EXERCISE OBJECTIVE: Your response should consist of the data that follows, repeated in full without alteration.

DATA EXCERPT:

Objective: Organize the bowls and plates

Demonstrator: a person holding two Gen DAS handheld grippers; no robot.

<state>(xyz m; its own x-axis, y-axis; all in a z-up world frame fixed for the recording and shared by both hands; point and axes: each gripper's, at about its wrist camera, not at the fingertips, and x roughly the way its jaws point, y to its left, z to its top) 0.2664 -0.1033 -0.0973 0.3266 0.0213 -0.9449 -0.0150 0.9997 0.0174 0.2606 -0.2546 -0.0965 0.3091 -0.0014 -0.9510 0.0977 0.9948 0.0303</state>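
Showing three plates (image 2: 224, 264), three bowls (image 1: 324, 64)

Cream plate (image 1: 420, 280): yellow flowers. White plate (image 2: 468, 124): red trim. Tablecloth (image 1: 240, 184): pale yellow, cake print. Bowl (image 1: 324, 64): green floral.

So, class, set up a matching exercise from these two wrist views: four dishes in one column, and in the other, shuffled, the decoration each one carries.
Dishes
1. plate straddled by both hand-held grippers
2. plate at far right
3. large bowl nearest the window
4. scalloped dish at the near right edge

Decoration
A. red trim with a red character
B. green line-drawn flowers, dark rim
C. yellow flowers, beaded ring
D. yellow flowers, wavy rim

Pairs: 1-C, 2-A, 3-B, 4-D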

TASK OUTPUT:
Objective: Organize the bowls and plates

Demonstrator: a person holding two Gen DAS handheld grippers; no robot.

<state>(xyz m; its own x-axis, y-axis; all in a z-up world frame fixed for the recording and shared by both hands; point and axes: each gripper's, at about its wrist camera, not at the fingertips, and x roughly the way its jaws point, y to its left, z to its top) 0.2664 -0.1033 -0.0973 0.3266 0.0213 -0.9449 -0.0150 0.9997 0.0174 0.2606 -0.2546 -0.0965 0.3091 -0.0014 -0.9510 0.0977 0.9948 0.0303</state>
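Showing three plates (image 2: 224, 264), three bowls (image 1: 324, 64)

Cream plate (image 1: 420, 280): yellow flowers. White plate (image 2: 468, 124): red trim. Tablecloth (image 1: 240, 184): pale yellow, cake print. Bowl (image 1: 324, 64): green floral.

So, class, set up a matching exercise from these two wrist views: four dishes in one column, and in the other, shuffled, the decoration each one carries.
Dishes
1. plate straddled by both hand-held grippers
2. plate at far right
3. large bowl nearest the window
4. scalloped dish at the near right edge

Decoration
A. red trim with a red character
B. green line-drawn flowers, dark rim
C. yellow flowers, beaded ring
D. yellow flowers, wavy rim

Pairs: 1-C, 2-A, 3-B, 4-D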

With that, the output is complete.